3.3. Inaccurate Point Correction

In order to correct inaccurate reconstructed points, it is necessary to utilize the smoothness of the spatial trajectory. Figure 6a shows the spatial trajectory of the skater’s left elbow. As shown in Figure 6b, the red dot is the key point of the first two frames, and the gray is the current reconstructed point. A straight line can be determined according to the key points of the previous two frames. If the reconstructed point of the current frame is far away from this line, the position of the current frame’s key point needs to be predicted on the line.

4. Experiment

The experiment is run on the test videos which contain 51 groups of jumps in total. The test videos are six corner perspectives of the figure skating venue. The test dataset contains 23 groups of 1 turn jump, 10 groups of 2 turn jumps, 15 groups of 3 turn jumps and 3 groups of a falling jump. For the software environment, the proposed method is implemented on C++ and OpenCV 3.4.1.

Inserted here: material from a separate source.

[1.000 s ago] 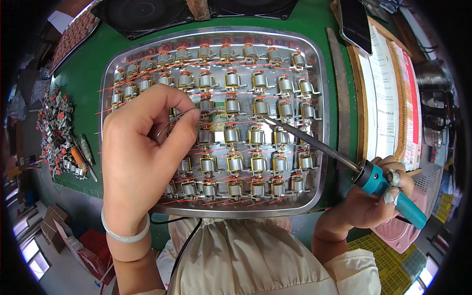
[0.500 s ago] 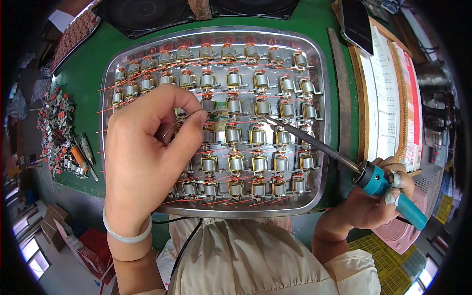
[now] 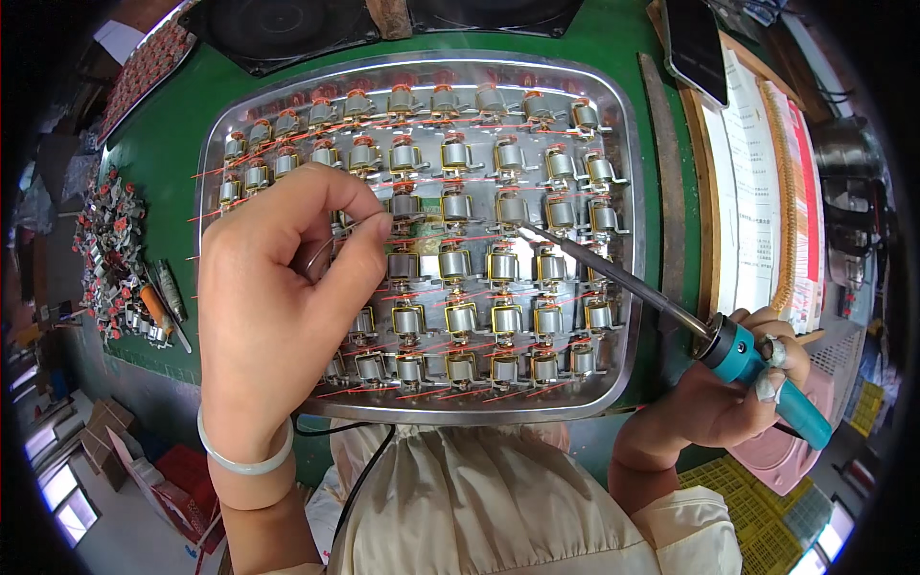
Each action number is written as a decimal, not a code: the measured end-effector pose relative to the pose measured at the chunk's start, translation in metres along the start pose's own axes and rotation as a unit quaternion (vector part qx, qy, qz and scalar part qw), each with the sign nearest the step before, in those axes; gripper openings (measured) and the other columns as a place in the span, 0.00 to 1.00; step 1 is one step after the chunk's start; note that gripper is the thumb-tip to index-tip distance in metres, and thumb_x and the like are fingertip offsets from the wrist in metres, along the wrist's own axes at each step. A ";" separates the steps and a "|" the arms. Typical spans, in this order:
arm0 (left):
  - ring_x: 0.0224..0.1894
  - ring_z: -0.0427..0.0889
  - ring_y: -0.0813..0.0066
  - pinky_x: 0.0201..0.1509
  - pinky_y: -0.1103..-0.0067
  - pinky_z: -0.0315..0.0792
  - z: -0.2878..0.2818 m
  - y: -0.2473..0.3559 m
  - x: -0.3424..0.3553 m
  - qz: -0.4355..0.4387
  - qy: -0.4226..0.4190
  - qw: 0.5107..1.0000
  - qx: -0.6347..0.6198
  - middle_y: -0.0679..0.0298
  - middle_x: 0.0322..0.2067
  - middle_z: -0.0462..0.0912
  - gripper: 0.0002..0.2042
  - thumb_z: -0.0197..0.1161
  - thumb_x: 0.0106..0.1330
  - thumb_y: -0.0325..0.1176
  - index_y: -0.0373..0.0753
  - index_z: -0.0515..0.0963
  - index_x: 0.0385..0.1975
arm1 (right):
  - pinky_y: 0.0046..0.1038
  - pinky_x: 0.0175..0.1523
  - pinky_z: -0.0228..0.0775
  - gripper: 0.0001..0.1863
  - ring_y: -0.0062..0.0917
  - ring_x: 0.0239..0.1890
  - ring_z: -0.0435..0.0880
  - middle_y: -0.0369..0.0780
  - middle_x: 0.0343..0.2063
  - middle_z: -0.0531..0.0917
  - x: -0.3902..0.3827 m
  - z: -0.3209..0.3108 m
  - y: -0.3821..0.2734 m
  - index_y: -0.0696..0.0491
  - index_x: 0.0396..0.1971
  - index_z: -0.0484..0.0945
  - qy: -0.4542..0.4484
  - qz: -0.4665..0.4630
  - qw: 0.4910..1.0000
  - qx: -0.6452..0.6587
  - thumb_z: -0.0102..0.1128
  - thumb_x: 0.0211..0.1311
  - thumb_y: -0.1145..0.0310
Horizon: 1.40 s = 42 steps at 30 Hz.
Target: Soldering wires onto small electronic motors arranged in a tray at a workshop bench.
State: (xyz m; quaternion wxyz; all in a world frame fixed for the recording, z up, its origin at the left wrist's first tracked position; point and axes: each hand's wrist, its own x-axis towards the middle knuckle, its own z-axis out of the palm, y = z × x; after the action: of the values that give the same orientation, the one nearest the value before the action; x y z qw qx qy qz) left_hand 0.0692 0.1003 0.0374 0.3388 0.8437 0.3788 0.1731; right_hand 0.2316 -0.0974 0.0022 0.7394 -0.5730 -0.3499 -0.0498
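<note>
My left hand (image 3: 273,297) is over the left part of a shiny metal tray (image 3: 422,416), thumb and forefinger pinched on a thin silvery solder wire (image 3: 319,253). The wire's far end is hard to make out. At the right, my right hand (image 3: 724,407) grips the teal handle of a soldering iron (image 3: 640,287). Its tip points left, at the lower edge of a small silver motor (image 3: 512,207) in the tray; whether they touch I cannot tell. Rows of similar motors with thin red wires fill the tray, some hidden beneath my left hand.
Small red-and-metal parts (image 3: 110,249) lie heaped on the green table at left, beside an orange-handled tool (image 3: 153,307). Black square fans or speakers (image 3: 278,34) stand behind the tray. A metal strip (image 3: 664,182), a phone (image 3: 695,48) and papers (image 3: 747,192) lie at right.
My left hand has shifted slightly left, still pinching the solder wire. The soldering iron has moved a little to the right, its tip still near the same motor.
</note>
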 end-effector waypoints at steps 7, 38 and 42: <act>0.09 0.53 0.84 0.13 0.84 0.48 0.002 0.003 0.001 0.006 -0.016 1.000 0.006 0.68 0.06 0.55 0.03 0.57 0.44 0.25 0.35 0.70 0.17 | 0.19 0.20 0.53 0.13 0.21 0.18 0.60 0.39 0.16 0.64 -0.001 0.001 0.000 0.58 0.23 0.65 0.000 0.005 1.000 -0.017 0.51 0.47 0.63; 0.13 0.49 0.90 0.15 0.88 0.43 -0.019 -0.015 -0.008 -0.043 0.023 0.998 -0.035 0.75 0.09 0.53 0.03 0.57 0.45 0.24 0.33 0.70 0.18 | 0.20 0.24 0.53 0.13 0.22 0.20 0.60 0.40 0.18 0.64 -0.008 0.018 -0.008 0.58 0.24 0.64 -0.051 -0.012 0.999 -0.005 0.45 0.47 0.62; 0.12 0.51 0.87 0.15 0.86 0.46 -0.017 -0.017 -0.008 -0.039 0.021 0.998 -0.032 0.71 0.07 0.54 0.03 0.57 0.44 0.24 0.34 0.70 0.18 | 0.20 0.24 0.53 0.13 0.23 0.20 0.60 0.40 0.18 0.65 -0.010 0.023 -0.002 0.58 0.26 0.65 -0.063 -0.012 0.998 -0.007 0.45 0.47 0.63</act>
State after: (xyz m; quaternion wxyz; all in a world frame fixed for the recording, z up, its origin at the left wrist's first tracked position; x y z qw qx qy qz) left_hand 0.0463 0.1100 0.0370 0.3643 0.8128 0.4130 0.1899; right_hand 0.2123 -0.0807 0.0009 0.7111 -0.5762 -0.4021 -0.0250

The definition of a successful frame is that if comparing the experimental results with the reference results, the 14 joint points coincide within a certain error range, then it is considered a successful frame, as shown in Figure 7a. The allowable range of error is defined by the fact that the experimental results do not exceed the sphere with a radius of 30 mm centered on the reference point, as shown in Figure 7b.

Figure 7. The quality grade of results is determined by comparing them with the reference spatial points which are reconstructed from the manually labeled 2D pixel values. (a) Evaluation method; (b) the allowable range of error; (c) experimental result. The quality grade of results is defined as

Figure 7. The quality grade of results is determined by comparing them with the reference spatial points which are reconstructed from the manually labeled 2D pixel values. (a) Evaluation method; (b) the allowable range of error; (c) experimental result. The quality grade of results is defined as

$$\mathrm{quality}\mathrm{grade}=\frac{\mathrm{successful}\mathrm{frames}}{\mathrm{total}\mathrm{frames}}$$

(4)

5. Conclusions

This work has developed a system to obtain the 3D jump pose of a figure skater. At the core of the approach, this method corrects inaccurate or even erroneous reconstruction results by combining spatial-temporal information and a multi-perspective during the process of 2D-to-3D pose transformation. The proposed system outperforms previous 3D pose estimation in terms of spatial the coordinates’ authenticity. The quality grade of the experimental result is 87.25%, based on the test sequences which have different types of jumps in figure skating. For future work, we plan to change the network of pose estimation as needed, adding key points such as hands and feet, at the same time as improving the algorithm to realize real-time. After these modifications, the system can be applied to the objective performance evaluation of figure skaters and the real-time display of figure skating TV broadcasts to enhance the audience entertainment experience.